Uncertainty of efficiency from fitted decay yields

Published

August 8, 2021

We derive an approximate formula to compute the uncertainty of the efficiency computed from fitted yields of some decays. The formula is suitable to draw error bars in plots.

#!pip install numpy iminuit numba_stats matplotlib scipy sympy joblib
import numpy as np
from iminuit import Minuit
from iminuit.cost import ExtendedBinnedNLL, NormalConstraint
from numba_stats import bernstein, norm
from matplotlib import pyplot as plt
import joblib
from sympy import *

Introduction

The efficiency of a selection is

\[ \epsilon = \frac{k}{n}, \]

where \(k\) is the number of events which pass and \(n\) is the total number of events.
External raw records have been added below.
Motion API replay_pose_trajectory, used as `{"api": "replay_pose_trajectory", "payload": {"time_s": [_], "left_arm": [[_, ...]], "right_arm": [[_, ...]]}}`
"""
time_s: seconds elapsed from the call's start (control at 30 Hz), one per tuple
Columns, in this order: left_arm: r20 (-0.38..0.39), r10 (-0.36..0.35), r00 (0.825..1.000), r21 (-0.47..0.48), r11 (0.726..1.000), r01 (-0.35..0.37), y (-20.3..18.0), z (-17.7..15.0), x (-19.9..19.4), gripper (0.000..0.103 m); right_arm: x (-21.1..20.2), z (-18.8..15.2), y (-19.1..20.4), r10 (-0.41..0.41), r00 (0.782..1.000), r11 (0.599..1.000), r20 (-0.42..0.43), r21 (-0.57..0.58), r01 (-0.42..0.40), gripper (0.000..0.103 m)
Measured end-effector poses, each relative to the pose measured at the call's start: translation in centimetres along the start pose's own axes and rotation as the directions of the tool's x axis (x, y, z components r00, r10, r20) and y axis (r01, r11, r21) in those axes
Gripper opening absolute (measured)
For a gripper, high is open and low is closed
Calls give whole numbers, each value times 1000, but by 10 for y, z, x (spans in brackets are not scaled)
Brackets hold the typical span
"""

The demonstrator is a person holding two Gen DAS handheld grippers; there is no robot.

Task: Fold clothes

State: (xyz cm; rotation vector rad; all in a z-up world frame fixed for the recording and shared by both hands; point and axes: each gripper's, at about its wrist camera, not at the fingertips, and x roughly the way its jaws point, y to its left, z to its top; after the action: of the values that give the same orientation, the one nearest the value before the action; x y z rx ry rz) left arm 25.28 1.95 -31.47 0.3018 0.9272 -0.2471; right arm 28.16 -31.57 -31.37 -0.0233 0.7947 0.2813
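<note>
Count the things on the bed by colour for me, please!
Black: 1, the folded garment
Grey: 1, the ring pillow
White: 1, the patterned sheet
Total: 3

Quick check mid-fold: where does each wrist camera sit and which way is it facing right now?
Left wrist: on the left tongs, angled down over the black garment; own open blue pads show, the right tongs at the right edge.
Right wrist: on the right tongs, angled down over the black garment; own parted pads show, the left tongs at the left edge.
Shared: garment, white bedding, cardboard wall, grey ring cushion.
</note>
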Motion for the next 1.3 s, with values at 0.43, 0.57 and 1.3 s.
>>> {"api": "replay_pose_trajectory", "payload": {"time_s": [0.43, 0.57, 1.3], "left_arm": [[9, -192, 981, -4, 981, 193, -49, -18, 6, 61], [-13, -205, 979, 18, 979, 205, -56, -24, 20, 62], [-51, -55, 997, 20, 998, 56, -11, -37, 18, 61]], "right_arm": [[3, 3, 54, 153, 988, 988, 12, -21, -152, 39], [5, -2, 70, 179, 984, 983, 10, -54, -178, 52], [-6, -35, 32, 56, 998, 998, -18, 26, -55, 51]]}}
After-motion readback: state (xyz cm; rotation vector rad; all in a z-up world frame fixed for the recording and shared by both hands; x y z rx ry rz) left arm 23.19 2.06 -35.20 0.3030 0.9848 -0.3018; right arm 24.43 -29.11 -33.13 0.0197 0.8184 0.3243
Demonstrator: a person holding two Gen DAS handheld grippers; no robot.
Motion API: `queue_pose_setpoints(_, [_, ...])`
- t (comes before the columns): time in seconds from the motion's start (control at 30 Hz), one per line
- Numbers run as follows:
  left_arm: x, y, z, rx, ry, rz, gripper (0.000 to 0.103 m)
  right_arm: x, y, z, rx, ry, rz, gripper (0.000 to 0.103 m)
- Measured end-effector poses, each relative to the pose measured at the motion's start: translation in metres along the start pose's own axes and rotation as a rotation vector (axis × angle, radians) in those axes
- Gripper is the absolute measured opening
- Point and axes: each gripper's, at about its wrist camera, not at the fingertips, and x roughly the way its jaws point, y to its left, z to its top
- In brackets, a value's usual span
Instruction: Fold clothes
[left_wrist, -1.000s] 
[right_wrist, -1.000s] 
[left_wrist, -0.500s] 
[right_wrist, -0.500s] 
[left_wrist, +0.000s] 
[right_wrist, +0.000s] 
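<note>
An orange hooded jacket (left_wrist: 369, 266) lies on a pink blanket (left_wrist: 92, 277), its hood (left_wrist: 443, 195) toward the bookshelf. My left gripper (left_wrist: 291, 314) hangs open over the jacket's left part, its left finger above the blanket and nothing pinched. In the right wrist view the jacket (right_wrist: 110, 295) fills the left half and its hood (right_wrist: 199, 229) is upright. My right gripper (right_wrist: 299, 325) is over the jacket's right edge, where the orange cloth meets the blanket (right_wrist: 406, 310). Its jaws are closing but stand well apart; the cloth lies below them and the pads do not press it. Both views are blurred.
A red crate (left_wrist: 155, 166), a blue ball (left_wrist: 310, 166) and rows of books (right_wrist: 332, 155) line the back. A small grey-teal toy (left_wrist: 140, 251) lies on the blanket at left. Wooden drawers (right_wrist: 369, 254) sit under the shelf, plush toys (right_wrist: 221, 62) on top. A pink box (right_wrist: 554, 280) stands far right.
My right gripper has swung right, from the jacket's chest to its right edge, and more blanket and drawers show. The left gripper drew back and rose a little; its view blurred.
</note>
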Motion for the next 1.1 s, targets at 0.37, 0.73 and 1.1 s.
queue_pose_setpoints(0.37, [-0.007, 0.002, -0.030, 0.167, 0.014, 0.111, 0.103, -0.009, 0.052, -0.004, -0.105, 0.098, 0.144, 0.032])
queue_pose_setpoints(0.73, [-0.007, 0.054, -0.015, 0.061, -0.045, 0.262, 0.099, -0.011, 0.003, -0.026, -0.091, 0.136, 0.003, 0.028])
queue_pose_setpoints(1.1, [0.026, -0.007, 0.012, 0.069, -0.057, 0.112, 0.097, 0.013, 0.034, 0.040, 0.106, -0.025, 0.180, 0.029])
For the sake of computing confidence intervals for an efficiency computed from a sample, \(\epsilon\) is typically assumed to be a binomial proportion. This means that \(k\) is binomially distributed for fixed \(n\) in repeated experiments.

In practice, this assumption is usually incorrect. The efficiency is usually computed from a total sample of events whose number \(n\) is Poisson distributed, since experiments that involve random processes are typically run for a fixed time rather than until a fixed number of events has occured. This produces a larger variance for \(\epsilon\) compared to what is expected from the binomial model.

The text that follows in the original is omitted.